P2. Target matching. P2 presents several aspects of the matching, which we may summarize as follows:

Order of matching: first match -model, then match -keys
Forbidden keywords: we may get a record of incorrect -mcpu=skylake-avx512 when our real target is -mcpu=core-avx2, which can cause our program to crash because of illegal instruction
Conditionally useful attributes: for example, when we have -libs=cudnn, TopHub doesn’t, then we failed to dispatch to cudnn.
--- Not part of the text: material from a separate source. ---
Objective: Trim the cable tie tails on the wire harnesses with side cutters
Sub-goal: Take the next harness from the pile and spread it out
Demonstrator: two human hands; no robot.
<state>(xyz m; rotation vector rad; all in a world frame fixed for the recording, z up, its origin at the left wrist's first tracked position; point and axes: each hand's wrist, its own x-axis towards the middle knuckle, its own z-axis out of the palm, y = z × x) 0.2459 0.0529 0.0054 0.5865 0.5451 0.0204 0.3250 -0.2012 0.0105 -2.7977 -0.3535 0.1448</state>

The source of complexity comes from

the target to be matched
previously stored autotvm logs have incomplete knowledge

Given the those complexities, I think it is great if we can

allow user-defined matcher, instead of seeking an all-in-one string-based solution
store logs in a way that full information is contained

comaniac · July 8, 2020, 9:21pm

Thanks for the summary and proposals. They look good to me.

While I personally like both S0 and S2 for specifying if an attribute can be sorted, I would prefer to use the word “ordered” which aligns to C++ convention. For example in S2:

.add_attr_option<Array<String>>("mattr")         # sortable
.add_ordered_attr_option<Array<String>>("keys"); # unsortable

For P2, I also agree with your opinion that the semantic of matching two targets vary by use cases. Providing a default strict matcher that matches everything while allowing users to define their own matcher sounds like a good idea to me.

In addition, I am not sure if storing logs with full target information could solve the issue. The root cause is that even we have stored cuda -libs=cudnn -keys=gpu -model=v100 (in case we tuned conv2d_nchw.cuda with this target), -libs=cudnn is unnecessary for this record. However, I think this is more like a topic about how to improve AutoTVM/Ansor log format.